_What the task requires:_
Only the lines containing "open" belong in the answer; find them in the material below.

_Record set:_
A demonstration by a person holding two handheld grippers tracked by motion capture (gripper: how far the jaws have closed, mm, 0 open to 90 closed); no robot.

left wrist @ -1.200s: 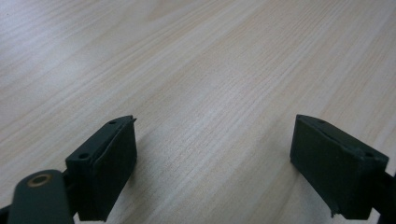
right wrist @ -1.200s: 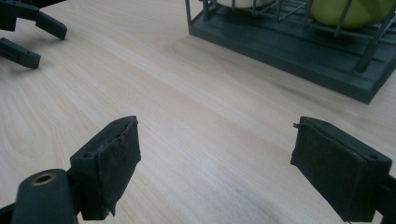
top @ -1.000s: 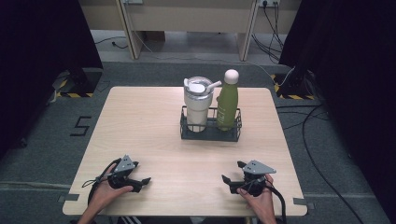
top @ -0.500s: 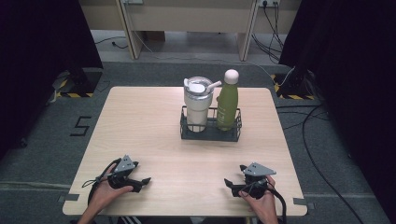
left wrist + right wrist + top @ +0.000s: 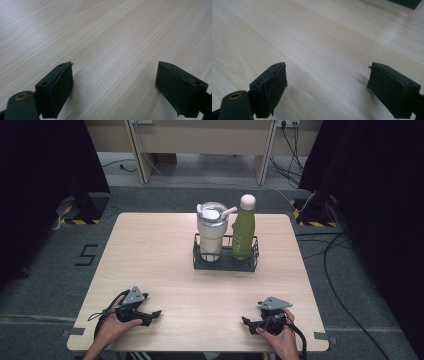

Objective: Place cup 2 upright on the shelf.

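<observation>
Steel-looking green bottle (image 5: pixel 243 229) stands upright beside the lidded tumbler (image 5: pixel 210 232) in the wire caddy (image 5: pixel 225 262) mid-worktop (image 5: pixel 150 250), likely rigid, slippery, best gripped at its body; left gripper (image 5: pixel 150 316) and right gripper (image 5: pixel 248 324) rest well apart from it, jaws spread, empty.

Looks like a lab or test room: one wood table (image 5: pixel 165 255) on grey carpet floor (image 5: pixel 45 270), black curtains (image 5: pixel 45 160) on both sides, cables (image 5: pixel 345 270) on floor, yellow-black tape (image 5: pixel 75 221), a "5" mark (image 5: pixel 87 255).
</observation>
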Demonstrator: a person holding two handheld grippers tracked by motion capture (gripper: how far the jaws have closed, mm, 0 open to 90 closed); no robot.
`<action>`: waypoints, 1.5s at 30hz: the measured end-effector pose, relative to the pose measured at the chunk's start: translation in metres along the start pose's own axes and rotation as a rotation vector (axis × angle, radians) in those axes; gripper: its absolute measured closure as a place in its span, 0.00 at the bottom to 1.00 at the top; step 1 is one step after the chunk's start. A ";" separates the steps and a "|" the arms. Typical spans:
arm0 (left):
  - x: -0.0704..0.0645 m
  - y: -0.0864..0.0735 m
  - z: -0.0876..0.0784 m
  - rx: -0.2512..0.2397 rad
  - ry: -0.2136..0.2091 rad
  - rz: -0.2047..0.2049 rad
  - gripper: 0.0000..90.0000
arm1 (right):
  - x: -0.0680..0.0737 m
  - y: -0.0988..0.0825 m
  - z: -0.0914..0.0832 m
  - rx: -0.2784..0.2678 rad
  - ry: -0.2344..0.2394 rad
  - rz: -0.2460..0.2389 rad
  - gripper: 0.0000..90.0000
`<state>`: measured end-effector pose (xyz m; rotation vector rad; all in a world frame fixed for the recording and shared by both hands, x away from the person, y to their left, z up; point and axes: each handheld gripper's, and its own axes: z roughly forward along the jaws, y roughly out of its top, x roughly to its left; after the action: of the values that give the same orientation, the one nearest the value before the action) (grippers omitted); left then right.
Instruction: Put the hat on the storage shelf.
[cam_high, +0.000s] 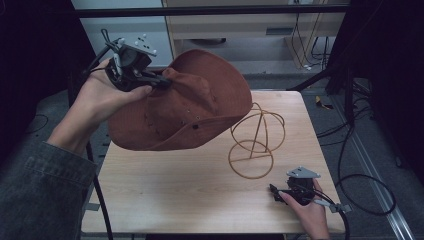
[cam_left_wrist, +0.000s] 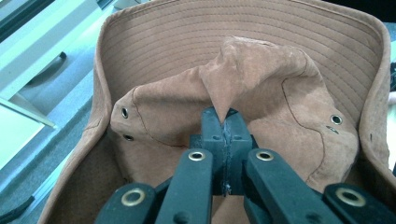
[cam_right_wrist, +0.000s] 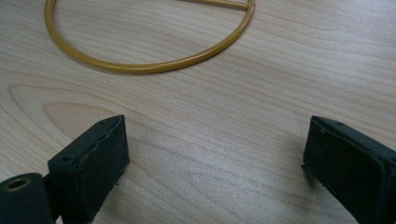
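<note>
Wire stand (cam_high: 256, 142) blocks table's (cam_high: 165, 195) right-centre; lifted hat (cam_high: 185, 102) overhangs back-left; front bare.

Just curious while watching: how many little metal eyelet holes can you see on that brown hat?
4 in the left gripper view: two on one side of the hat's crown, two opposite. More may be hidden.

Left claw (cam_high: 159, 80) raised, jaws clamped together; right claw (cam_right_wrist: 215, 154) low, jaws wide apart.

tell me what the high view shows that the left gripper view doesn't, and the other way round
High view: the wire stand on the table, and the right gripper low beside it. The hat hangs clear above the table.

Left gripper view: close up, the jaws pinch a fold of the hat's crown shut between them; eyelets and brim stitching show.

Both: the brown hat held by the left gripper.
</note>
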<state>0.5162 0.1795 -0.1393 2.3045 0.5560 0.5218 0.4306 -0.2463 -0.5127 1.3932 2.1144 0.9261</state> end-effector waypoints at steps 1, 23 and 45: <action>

_Response area:_
A demonstration by a person holding two handheld grippers tracked by motion capture (gripper: how far the jaws have closed, mm, 0 open to 90 closed); no robot.
Demonstrator: a person holding two handheld grippers tracked by motion capture (gripper: how far the jaws have closed, mm, 0 open to 90 closed); no robot.

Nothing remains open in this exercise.